A simulation Courtroom allows students to receive hands on, practical experience of a courtroom. The School of Law offers summer schools for various courses such as criminal law, private law, public law, etc.

===School of Social Sciences===
The School of Social Sciences was founded in 2004.
====Programs====
- BA
- Political Science
- Journalism
- International Relations
- Public Relations
- Psychology

- MA
- International Relations
- Public Relations and Advertising
- Applied Psychology

- PhD
- Political Science
- Mass Communication

===School of Informational Technologies===
The educational programs are developed based on the analysis and experience of similar programs at leading foreign universities. IT programs comprise the courses delivered by international certifying courses of Microsoft, Oracle and Cisco Academies.
====Programs====
- BA
- Electrical and Computer Engineering; (Geo/Eng);
- English Bachelor Program in Engineering;
- Informational Technologies;
- Mathematics;
- English Bachelor Program in Information Technology.

- MA
- Informational technologies;
- Applied Sciences;
- English Master's Program in Information Technology.

- PhD
- Computer Technologies;
- Exact, Natural and Computer Sciences.

- UG Limes Robotics Academy - is the only academy in Georgia that enables bachelor's and master's students of electrical and electronic engineering, mathematics and computer science to conduct their own research and to teach to school children. UG-LIMES is one of the main organizations in Georgia, which defines STEM, programming and robotics learning policy.

===School of Health Sciences and Public Health===
The School of Health Sciences and Public Health was founded in 2005. The educational programs are established with the contribution of Georgian healthcare experts. The study program was developed by Georgian and foreign specialists and universities of Scranton, Central Florida and Tromsø, Norway.
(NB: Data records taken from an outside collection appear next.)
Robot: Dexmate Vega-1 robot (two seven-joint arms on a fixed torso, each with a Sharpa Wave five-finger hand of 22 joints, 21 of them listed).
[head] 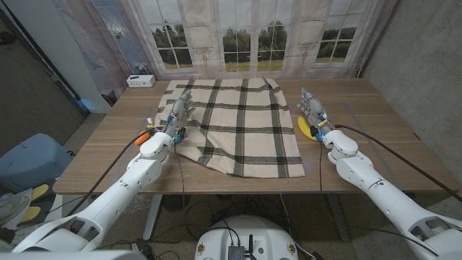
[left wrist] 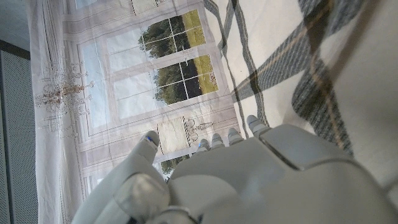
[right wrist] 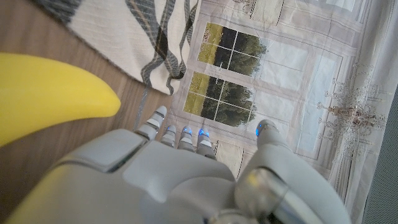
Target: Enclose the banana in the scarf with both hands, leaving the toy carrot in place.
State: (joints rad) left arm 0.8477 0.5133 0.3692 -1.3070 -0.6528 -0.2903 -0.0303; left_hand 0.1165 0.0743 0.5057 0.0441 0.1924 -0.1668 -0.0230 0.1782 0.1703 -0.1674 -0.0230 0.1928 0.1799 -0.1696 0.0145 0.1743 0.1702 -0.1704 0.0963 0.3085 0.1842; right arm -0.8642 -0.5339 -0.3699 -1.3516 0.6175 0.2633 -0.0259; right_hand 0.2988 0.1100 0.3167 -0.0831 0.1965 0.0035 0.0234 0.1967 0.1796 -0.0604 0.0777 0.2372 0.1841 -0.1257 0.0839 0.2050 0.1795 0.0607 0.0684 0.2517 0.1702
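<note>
A cream scarf (head: 238,126) with dark plaid lines lies spread over the middle of the table. My left hand (head: 177,115) stands over the scarf's left edge with its fingers stretched and nothing in it; the left wrist view shows that hand (left wrist: 249,180) next to the plaid cloth (left wrist: 292,56). An orange toy carrot (head: 145,133) lies just left of my left wrist, partly hidden. A yellow banana (head: 307,128) lies on the wood off the scarf's right edge, beneath my right hand (head: 314,112). From the right wrist, the banana (right wrist: 43,93) sits close beside the empty hand (right wrist: 186,180).
A small white box (head: 140,80) stands at the table's back left corner. A curtain printed with windows (head: 253,36) hangs behind the table. Bare wood (head: 375,123) lies to the right of the banana.
</note>
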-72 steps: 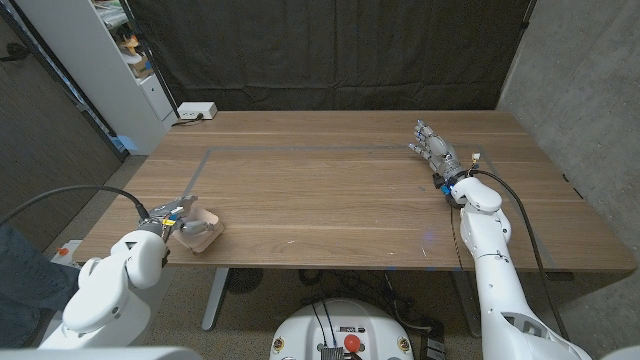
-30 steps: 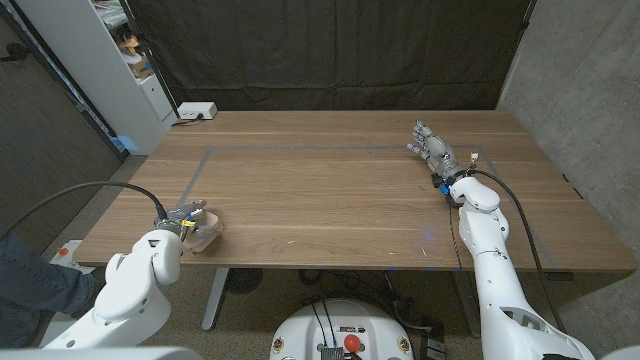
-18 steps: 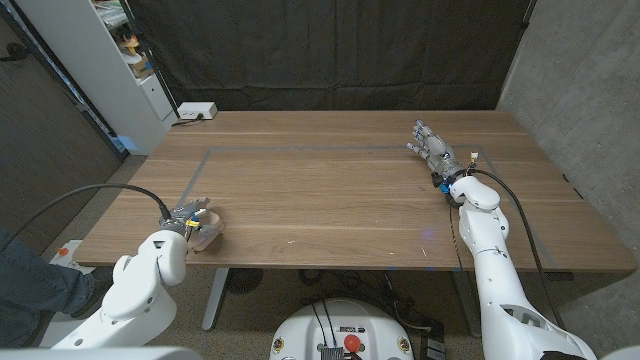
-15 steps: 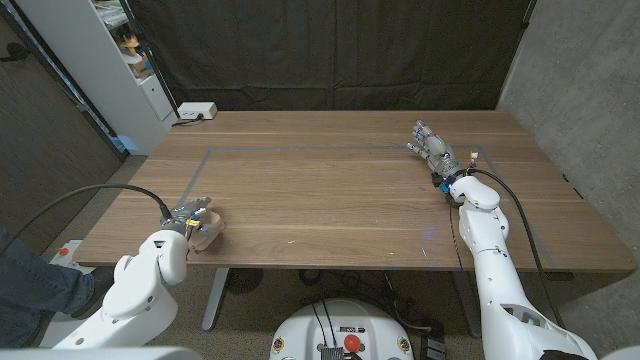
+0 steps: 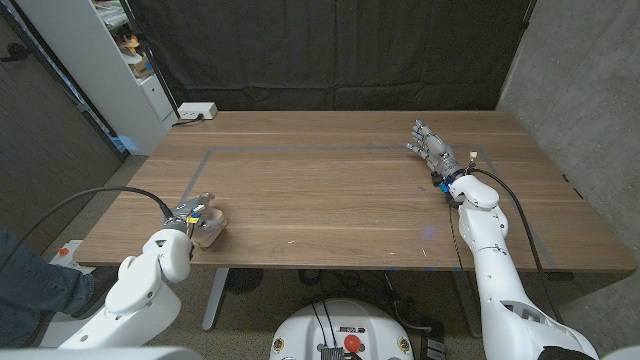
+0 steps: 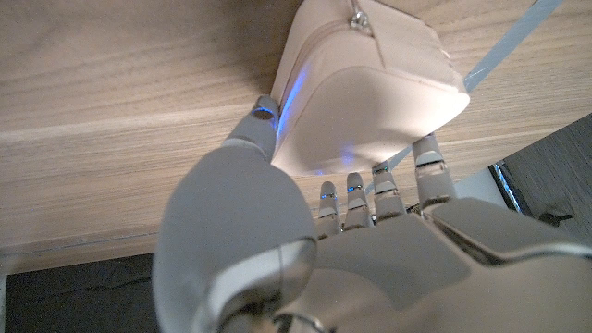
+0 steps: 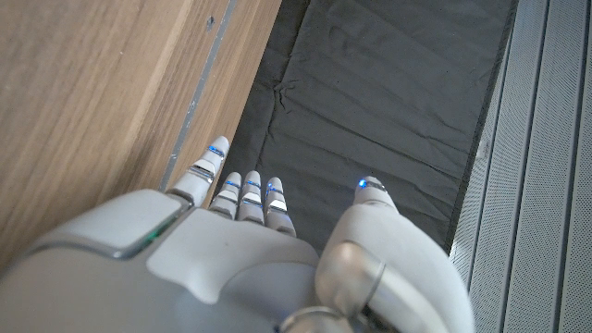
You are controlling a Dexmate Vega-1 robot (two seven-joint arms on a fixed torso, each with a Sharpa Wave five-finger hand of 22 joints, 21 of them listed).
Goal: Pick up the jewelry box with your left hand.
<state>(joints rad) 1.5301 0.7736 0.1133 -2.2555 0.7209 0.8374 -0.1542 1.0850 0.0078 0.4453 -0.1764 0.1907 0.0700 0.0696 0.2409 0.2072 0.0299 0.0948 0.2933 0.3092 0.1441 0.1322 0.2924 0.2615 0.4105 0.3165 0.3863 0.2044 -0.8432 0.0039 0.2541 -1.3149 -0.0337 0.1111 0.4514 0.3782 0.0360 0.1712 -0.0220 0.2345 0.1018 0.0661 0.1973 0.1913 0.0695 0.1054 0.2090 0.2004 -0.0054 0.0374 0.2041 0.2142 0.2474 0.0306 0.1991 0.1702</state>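
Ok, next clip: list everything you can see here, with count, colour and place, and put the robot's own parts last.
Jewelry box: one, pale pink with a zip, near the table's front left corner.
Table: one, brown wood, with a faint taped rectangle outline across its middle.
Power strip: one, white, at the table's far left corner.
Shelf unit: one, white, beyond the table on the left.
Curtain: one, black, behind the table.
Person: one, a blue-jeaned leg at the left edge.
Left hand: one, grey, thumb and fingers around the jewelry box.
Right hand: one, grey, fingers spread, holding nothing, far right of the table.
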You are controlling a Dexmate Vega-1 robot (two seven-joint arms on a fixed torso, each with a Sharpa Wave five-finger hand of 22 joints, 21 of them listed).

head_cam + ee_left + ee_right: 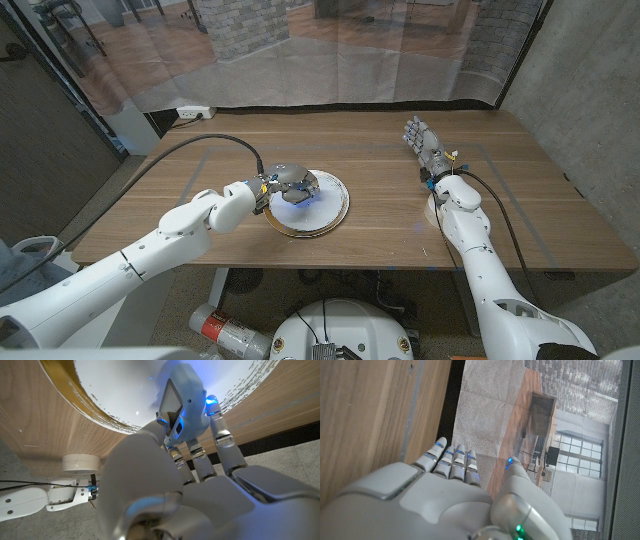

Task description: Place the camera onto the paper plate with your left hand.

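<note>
Head view puts the camera [297, 184] over the paper plate [335, 208], held by the left hand [278, 187] above the plate's near-left part. Whether the camera's underside already touches the plate or hangs just above it cannot be told from that angle. The left wrist view gives the closer look: a small, pale, rounded camera [182, 407] with a flat screen face is clasped between the fingers [220, 437] and the thumb, and the white plate with its gold rim [80, 395] lies directly beyond it. So the left hand [165, 495] is closed around the camera, not spread.

By this reading the carry is done and the placing step is in hand. The next move seems to call for lowering the camera until it rests on the plate's white floor, then letting the fingers part and drawing the hand back without dragging it. Since the camera sits nearer the rim than the middle, a small shift inward before release might be prudent.

Farther out, the right hand [426, 146] stands well apart on the table's [380, 150] far right side, fingers extended and apart, holding nothing; the right wrist view shows that hand [445, 490] the same way, beside the wooden tabletop. A black cable [190, 150] runs across the left part of the table.
</note>
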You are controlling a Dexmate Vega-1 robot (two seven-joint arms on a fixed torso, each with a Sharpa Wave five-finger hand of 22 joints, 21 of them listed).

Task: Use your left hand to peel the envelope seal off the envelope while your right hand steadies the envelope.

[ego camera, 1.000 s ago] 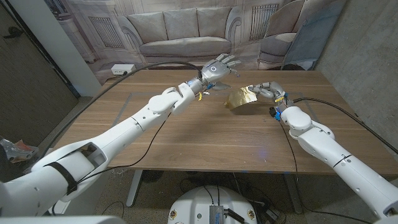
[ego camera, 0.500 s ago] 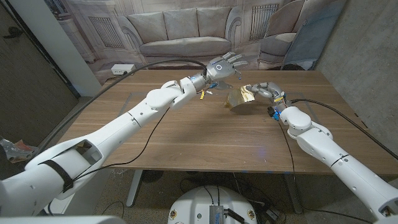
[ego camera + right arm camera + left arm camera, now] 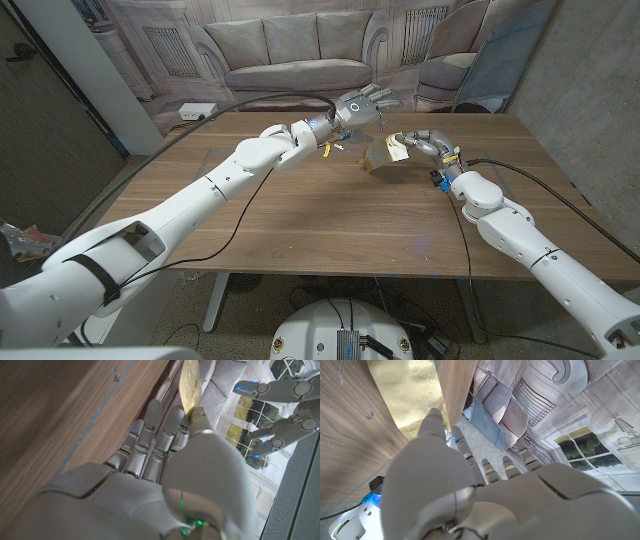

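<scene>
A gold envelope [image 3: 381,157] stands tilted up off the wooden table [image 3: 300,210] near its far middle, and also appears in the left wrist view [image 3: 415,395] and edge-on in the right wrist view [image 3: 191,385]. My right hand [image 3: 427,143] [image 3: 150,470] grips its right edge, thumb and fingers pinched on it. A small pale patch [image 3: 398,149] shows on the envelope by those fingers. My left hand [image 3: 362,105] [image 3: 470,495] hovers just above and left of the envelope, fingers [image 3: 285,410] spread and holding nothing.
A white power strip [image 3: 197,110] lies at the table's far left corner. Black cables [image 3: 250,100] trail along both arms. The table's far edge runs just behind the envelope, in front of a printed sofa backdrop [image 3: 290,50].
My left hand has moved right, closer over the envelope. The right hand has tipped the envelope more upright, so its gold face looks darker.
</scene>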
The School of Health Sciences and Public Health is a member of European Public Health Association (EUPHA) and represents Georgia. It is a member of American Association of University Programs in Health Administration (AUPHA).
====Programs====
- BA
- Health Care Administration
- Nursing
- Pharmacy

- MA
- Health Care Administration
- Pharmacy Management Program
- Pharmacy Program

- PhD
- Public Health

- Single-Cycle
- Dental Program in English
- English Program of Medical Education

===School of Economics, Business, and Management===
The School of Economics, Business and Management was founded in 2004.
====Programs====
- BA
- Business Administration ( Marketing and Banking, Accounting and Audit, Management)
- Tourism
- Economics
- Public Administration

- MA
- Business Administration
- Public Administration

- PhD
- Business Administration

==International recognition==
The university cooperates with the European and US leading universities and offers exchange programs at various European universities for one semester or a year. Thus the university has exchange programs within the individual cooperation, Erasmus Plus.

==Career services==
The office of career services regularly offers trainings to students to improve skills necessary for career development. In order to promote student employment, job fairs on campus are held several times a year, where leading companies and the representatives of public sector take part.

==Programs for international students==
- BA
- English Philology
- Electrical and Computer Engineering
- Business Administration (Marketing and Banking, Accounting and Audit, Management)
- Nursing
- Pharmacy

- MA
- Education Administration
- International Business Law
- Business Administration

- Single-Cycle
- Dental Program
- Medical Education

==Admission==
Citizens of Georgia who apply should successfully pass Unified National Entrance Examinations. Foreign high-school graduates who received complete general education abroad or its equivalent and the last two years of complete general education studying abroad, or students who lived abroad for the last two or more years and who are currently studying abroad in higher educational institutions recognized by the legislation of the host countries, will be able to enter the program without passing Uniform National Entrance Examinations, according to Order No.224/N of the Minister of Education and Science of Georgia (December 29, 2011).